I’m going to propose a treasure hunt—a quest, if you like. A quest in which every one of us can join. I want you to be aware of our fallen state, and to maintain constant alertness for evidence as to its nature. We have to piece together what has happened to reduce us to this chilly farmyard; then we can improve our lot, and see to it that the disaster does not befall us and our children again.
That’s the treasure I offer you. Knowledge. Truth. You fear it, yes. But you must seek it. You must grow to love it.
I • DEATH OF A GRANDFATHER
The sky was black, and men bearing torches came from the south gate. They were thickly wrapped in skins, and trod with a high step to get through the snow lying in the lanes. The holy man was coming! The holy man was coming!
Young Laintal Ay hid in the porch of the ruined temple, his face shining with excitement. He watched the procession trudge by between the old stone towers, each one encrusted on its east face with the snow that had arrived earlier in the day. He noticed how colour existed only at the spluttering ends of the torches, on the end of the holy father’s nose, and in the tongues of the six-dog team that pulled him. In each case, the colour was red. The heavy-laden sky—in which the sentinel Batalix was buried—had leached all other colours away.

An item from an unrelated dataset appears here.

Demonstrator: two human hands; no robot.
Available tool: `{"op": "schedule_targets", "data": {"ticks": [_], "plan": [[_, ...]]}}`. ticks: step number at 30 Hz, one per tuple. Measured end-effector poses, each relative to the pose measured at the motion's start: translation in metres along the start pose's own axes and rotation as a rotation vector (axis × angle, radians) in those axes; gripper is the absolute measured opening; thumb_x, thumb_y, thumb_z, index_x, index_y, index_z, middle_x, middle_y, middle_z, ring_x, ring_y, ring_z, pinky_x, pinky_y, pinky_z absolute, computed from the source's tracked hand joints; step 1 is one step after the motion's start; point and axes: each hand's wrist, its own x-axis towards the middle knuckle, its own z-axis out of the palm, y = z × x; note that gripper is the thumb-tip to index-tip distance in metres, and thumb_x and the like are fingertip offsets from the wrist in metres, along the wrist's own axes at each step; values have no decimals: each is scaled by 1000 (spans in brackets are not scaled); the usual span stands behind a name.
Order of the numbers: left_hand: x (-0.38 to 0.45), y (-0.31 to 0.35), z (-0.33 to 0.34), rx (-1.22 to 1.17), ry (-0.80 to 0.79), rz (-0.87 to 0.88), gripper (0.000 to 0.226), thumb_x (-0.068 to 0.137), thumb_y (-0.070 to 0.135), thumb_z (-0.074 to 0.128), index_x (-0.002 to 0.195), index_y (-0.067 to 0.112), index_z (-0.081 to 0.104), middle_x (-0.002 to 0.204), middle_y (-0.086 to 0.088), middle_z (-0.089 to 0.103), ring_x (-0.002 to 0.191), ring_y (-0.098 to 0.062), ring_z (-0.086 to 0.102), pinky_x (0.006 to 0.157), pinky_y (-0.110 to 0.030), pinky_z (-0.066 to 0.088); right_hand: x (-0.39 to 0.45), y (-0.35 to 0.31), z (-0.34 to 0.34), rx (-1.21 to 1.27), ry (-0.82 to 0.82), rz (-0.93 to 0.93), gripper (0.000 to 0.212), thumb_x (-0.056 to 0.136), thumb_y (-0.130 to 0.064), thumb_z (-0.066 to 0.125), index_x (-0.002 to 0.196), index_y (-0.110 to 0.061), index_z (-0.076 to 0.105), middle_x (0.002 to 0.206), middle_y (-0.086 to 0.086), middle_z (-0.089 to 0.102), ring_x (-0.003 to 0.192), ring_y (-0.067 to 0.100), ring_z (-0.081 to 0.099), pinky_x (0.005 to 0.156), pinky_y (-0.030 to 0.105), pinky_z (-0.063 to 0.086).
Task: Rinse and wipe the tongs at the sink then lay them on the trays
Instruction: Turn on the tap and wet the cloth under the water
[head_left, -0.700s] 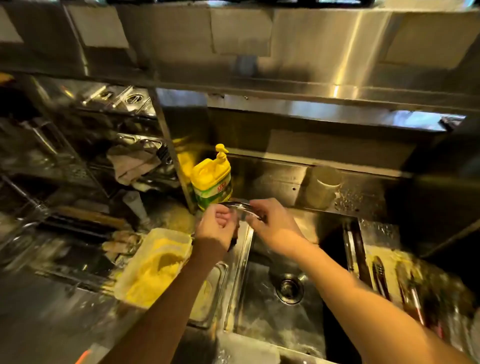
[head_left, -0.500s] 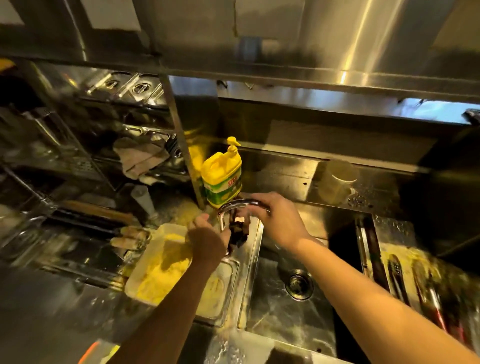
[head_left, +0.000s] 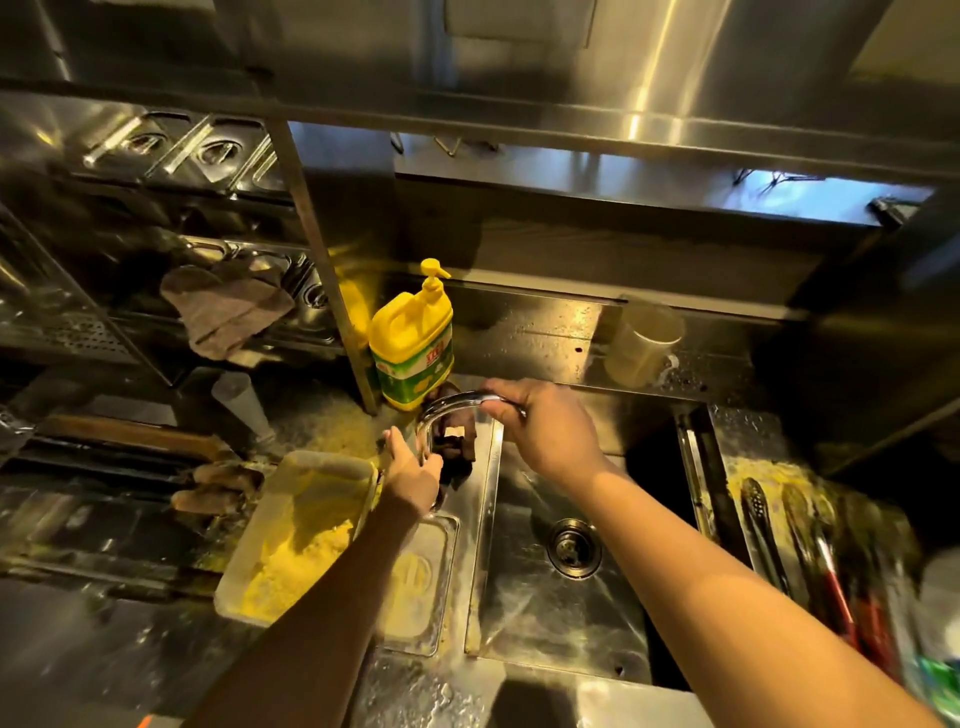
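Right hand (head_left: 545, 431) gripping faucet spout (head_left: 457, 402), fingers curled round it, over sink (head_left: 550, 613). Left hand (head_left: 413, 470) reaching at faucet base; grip unclear, fingers hidden. Tongs (head_left: 763, 530) lying on tray (head_left: 727, 431) right of sink. Yellow soap bottle (head_left: 413, 348) standing behind faucet.

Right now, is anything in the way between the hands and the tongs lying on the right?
Yes. The right hand grips the curved chrome tap spout and the left hand is at its base. The metal tongs lie apart on the tray to the right, beyond the steel sink basin; nothing covers them.
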Motion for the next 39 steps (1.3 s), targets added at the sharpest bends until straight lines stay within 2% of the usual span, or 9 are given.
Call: {"op": "schedule_targets", "data": {"ticks": [5, 7, 9, 11, 18, 23, 30, 33, 39], "plan": [[-40, -21, -4, 174, 236, 88, 42, 87, 11, 66, 126, 0, 53, 106, -16, 64, 98, -35, 64, 73, -31, 54, -1, 9, -9, 183, -115, 27, 37, 92, -43, 62, 127, -29, 64, 116, -9, 71, 110, 11, 63, 91, 32, 49], [-80, -41, 24, 233, 98, 160, 23, 94, 5, 56, 118, 5, 58, 108, -5, 61, 106, -33, 61, 90, -35, 50, -7, 18, -17, 298, -77, 44, 39, 92, -43, 62, 128, -28, 64, 117, -10, 69, 109, 5, 61, 91, 27, 48], [-95, -39, 56, 267, -100, 290, 48, 93, 0, 55, 140, 8, 45, 129, 2, 49, 131, -29, 50, 98, -16, 41, -16, 30, -24, 393, 6, 131, 38, 94, -39, 61, 128, -22, 64, 120, -5, 68, 109, 5, 62, 93, 25, 49], [-67, -19, 75, 433, -38, 471, 59, 88, 11, 62, 143, 9, 42, 139, -7, 49, 131, -28, 47, 103, -24, 39, -27, 43, -32, 509, 57, 240, 29, 95, -31, 61, 120, -16, 67, 112, -2, 70, 103, 8, 64, 91, 25, 51], [51, 34, 95, 792, -5, 44, 66, 93, 45, 56, 148, 12, 42, 154, -27, 32, 140, -44, 33, 115, -50, 32, -83, 89, -45, 573, 24, 404, 14, 95, -18, 62, 87, -25, 70, 80, -11, 72, 71, -3, 64, 65, 10, 47], [64, 19, 101, 900, 14, 96, 58, 87, 39, 67, 135, 11, 51, 139, -21, 48, 127, -43, 50, 104, -51, 46, -105, 122, -35, 523, -50, 524, 15, 95, -16, 61, 92, -27, 71, 86, -7, 72, 82, 3, 66, 72, 15, 49], [-36, -9, 112, -135, -211, -95, 18, 90, -7, 59, 107, -3, 64, 100, -20, 66, 90, -26, 71, 67, -16, 52, -107, 134, -9, 600, -153, 683, 21, 93, -5, 59, 111, -12, 67, 109, 15, 71, 102, 27, 66, 89, 33, 50], [-83, -11, 122, -535, -320, -245, 19, 84, 11, 58, 71, 10, 72, 79, -15, 66, 75, -24, 68, 64, -28, 52, -107, 142, -3, 642, -127, 734, 35, 95, -1, 56, 130, 1, 52, 113, 16, 63, 109, 30, 61, 90, 26, 49], [-115, 13, 148, -853, -530, -386, 48, 98, 45, 45, 114, 12, 76, 116, -18, 74, 106, -30, 72, 81, -38, 57, -118, 156, -13, 705, -71, 877, 17, 96, -26, 60, 110, -16, 65, 105, 6, 70, 103, 24, 65, 85, 34, 52]]}}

Father Bondorlonganon from distant Borlien was fat, and made fatter by the enormous furs he wore, furs of a kind not used in Oldorando. He had come alone to Oldorando—the men who accompanied him were local hunters, each one already known to Laintal Ay. It was on the father’s face that the boy focussed all his attention, for strangers came seldom; he had been smaller, less tough, on the occasion of the father’s Last visit.
The holy man’s face was oval, and massively creased by horizontal lines, into which such features as his eyes fitted as best they could. The lines seemed to compress his mouth into a long cruel shape. He sat his sledge and stared about him suspiciously. Nothing in his attitude suggested he liked being back in Oldorando. His gaze took in the ruined temple; this visit was necessary because Oldorando had killed its priesthood some generations ago, as he knew. His uncomfortable stare rested a moment on the boy standing between two square pillars.
Laintal Ay stared back. It seemed to him that the priest’s look was cruel and calculating; but he could hardly expect to think well of a man who was coming to perform last rites over his dying grandfather.
He smelt the dogs as they went by, and the tarry scent of burning torches. The procession turned and was heading up the main street, away from the temple. Laintal Ay was in two minds about following. He stood on the steps and hugged himself, watching as the sledge’s arrival attracted people from their towers, despite the cold.